Obtenez la recette deFestoiement à la maison.

15

PIQUANT SRIRACHA RAMEN SOUPE Noodle

Nutrition: 222 calories, 11,6 g de matières grasses (3,5 g saturé), 644 mg de sodium, de glucides 22,5 g, 1,5 g de fibres, sucre 1,6 g, 6,1 g de protéines

Cette recette tournera la chaleur plus que votre bouche. Il va également stimuler les températures dans votre combustion des calories au four et il est tout cela grâce à Sriracha. Selon des chercheurs de Penn State, manger des aliments avec peut sauce piquantestimuler votre métabolisme jusqu'à 20 pour cent!

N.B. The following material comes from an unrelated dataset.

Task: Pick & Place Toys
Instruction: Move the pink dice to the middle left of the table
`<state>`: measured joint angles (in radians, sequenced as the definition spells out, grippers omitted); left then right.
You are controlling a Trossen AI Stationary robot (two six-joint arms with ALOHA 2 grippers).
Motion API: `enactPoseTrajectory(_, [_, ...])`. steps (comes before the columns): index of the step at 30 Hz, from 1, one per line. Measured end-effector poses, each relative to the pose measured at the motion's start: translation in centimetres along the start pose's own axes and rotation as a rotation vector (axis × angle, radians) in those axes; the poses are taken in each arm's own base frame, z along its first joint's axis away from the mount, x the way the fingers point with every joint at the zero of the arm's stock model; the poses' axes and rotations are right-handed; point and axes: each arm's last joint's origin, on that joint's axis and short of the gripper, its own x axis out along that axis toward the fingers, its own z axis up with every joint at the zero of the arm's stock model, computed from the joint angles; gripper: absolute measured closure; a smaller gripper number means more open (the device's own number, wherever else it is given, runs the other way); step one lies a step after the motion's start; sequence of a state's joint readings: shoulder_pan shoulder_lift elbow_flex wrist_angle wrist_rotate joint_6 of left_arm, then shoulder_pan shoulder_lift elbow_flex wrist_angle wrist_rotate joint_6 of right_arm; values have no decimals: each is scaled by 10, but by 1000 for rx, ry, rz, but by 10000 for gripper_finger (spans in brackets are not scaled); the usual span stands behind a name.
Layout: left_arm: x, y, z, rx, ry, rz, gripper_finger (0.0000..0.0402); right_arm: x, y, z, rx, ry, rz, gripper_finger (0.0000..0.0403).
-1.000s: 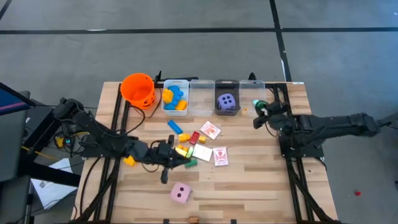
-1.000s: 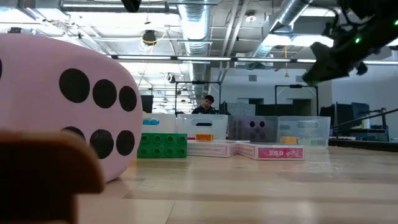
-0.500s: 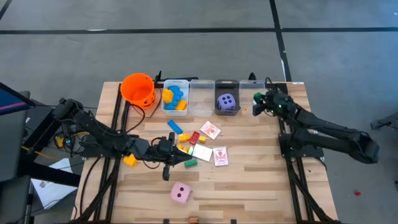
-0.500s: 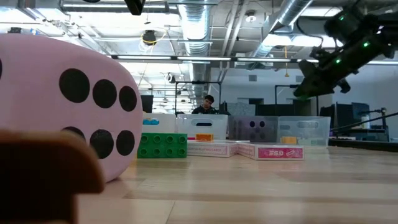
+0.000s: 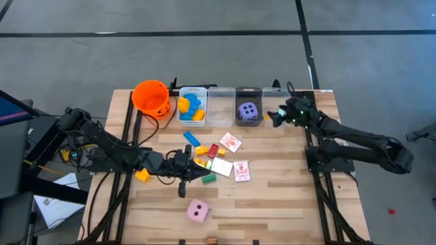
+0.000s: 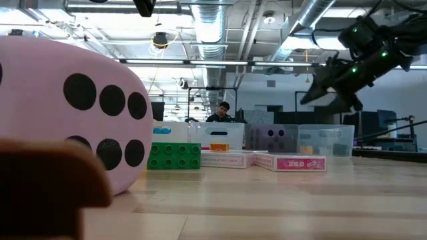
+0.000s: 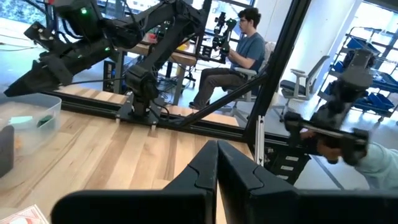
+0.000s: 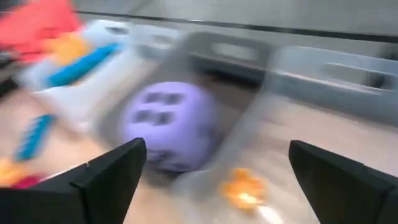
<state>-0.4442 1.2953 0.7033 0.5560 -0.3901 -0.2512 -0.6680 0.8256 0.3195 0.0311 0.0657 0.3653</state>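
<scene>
I've got my right gripper spread wide and empty, over the fourth of four clear bins along the table's far edge. My left gripper is pressed shut, low among the loose toys mid-table. I count two dice: the purple die in the third bin, the pink die alone near the front edge. Three cards lie just right of the loose blocks. One orange bucket stands left of the bins.
</scene>
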Motion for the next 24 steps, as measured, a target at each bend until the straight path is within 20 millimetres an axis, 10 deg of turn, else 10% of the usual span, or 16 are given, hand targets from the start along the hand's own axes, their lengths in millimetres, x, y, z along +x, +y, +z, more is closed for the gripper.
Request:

Obtenez la recette deBaker By Nature.

16

GLUTEN INSTANT RAMEN NOUILLES CUPS

Nutrition: 244 calories, 1,7 g de matière grasse (0 g saturé), 311 mg de sodium, de 43,4 g de glucides, 4,5 g de fibres, 1,9 g de sucre, 13,7 g de protéines

Ceux qui ne peuvent pas consommer du gluten ou ceux qui souffrent de la maladie cœliaque ou le visage du gluten de sensibilité la lutte de manquer la majorité de leurs aliments-comme ramen préférés. Heureusement, les produits sans gluten sont allées des épiceries inondées plus rapidement que les dernières tendances de la mode, et les nouilles de riz sont facilement disponibles.

Obtenez la recette deSans gluten à peu de frais.

17

Raves et VÉGÉ SALADE TOASTED RAMEN

Nutrition: 227 calories, 11,8 g de matières grasses (3,2 g saturé), 530 mg de sodium, de glucides 22,3 g, 4,6 g de fibres, sucre 1,9 g, 8,1 g de protéines

chou friséSalade avec des nouilles de ramen croquantes? Nous sommes intrigués. Le vert est une célébrité superfeuille, conditionnée de phytochimiques qui éloignent la dégénérescence maculaire et les cataractes maculaires liés à l'âge, la santé des vitamines et la fibre de ventre-amincissant. Cependant, sa saveur robuste peut être un TAD accablant certains. Laissez-le à Ramen pour sceller l'accord.

Obtenez la recette deCafé et quinoa.

18

Kimchi ramen sain de Kimchi

Nutrition: 249 calories, 10,7 g de graisse (2,9 g saturée), 601 mg de sodium, 35,3 g de glucides, 8,8 g de fibre, 11,2 g de sucre, 7,2 g protéines

Cette recette utilise les nouilles de ramen bio avec Kimchi, un plat latéral coréen composé de légumes dotés d'une variété d'assaisonnements, de choux de haricots, de paprika, de sauce de soja à faible teneur en sodium et de flocons de chili rouge. Traduction: Aucun paquets d'arôme ici.

Obtenez la recette deNourriture saine divine.

19

Soupe de nouilles de poulet asiatique

Nutrition: 183 calories, 7,8 g de graisse (1,7 g saturée), 286 mg de sodium, 11,1 g de glucides, 1,4 g de fibre, 4 g de sucre, 16,2 g protéines

La nouille de poulet rencontre des ramen orientaux! Avec moins de 200 calories, 286 milligrammes de sodium et 16,3 grammes de protéines du bâtiment musculaire, ce plat convient parfaitement à tout plan de repas.

Obtenez la recette de la cuisson chic.

20

Pumineuse de style thaïlandais épicé de style thaïlandais

Nutrition: 217 calories, 9 g de graisse (2,8 g saturée), 531 mg de sodium, 20,7 g de glucides, 2,7 g de fibre, 2,9 g de sucre, 13,8 g de protéines

Nous avons sauvé le meilleur pour la fin. Ce bol divin est tout aussi complexe dans la saveur que cela sonne, mais les citrouilles sont sa prétendance à la gloire. La gourde est un coupe-faim en appétit naturel et un brûleur gras avec plus de fibres et de protéines que de sucre. Et cela pourrait aider votre jeu de gym. Après avoir exécuté une série de tests d'animaux, des chercheurs taïwanais ont conclu que manger la courge permet de lutter contre la production d'acide lactique - le composé qui est responsable de la douleur de vos muscles le lendemain. Pour plus de recettes de citrouille, vérifiez ces20 recettes de citrouille saines pour la perte de poids.

Obtenez la recette deCuisson pour garde.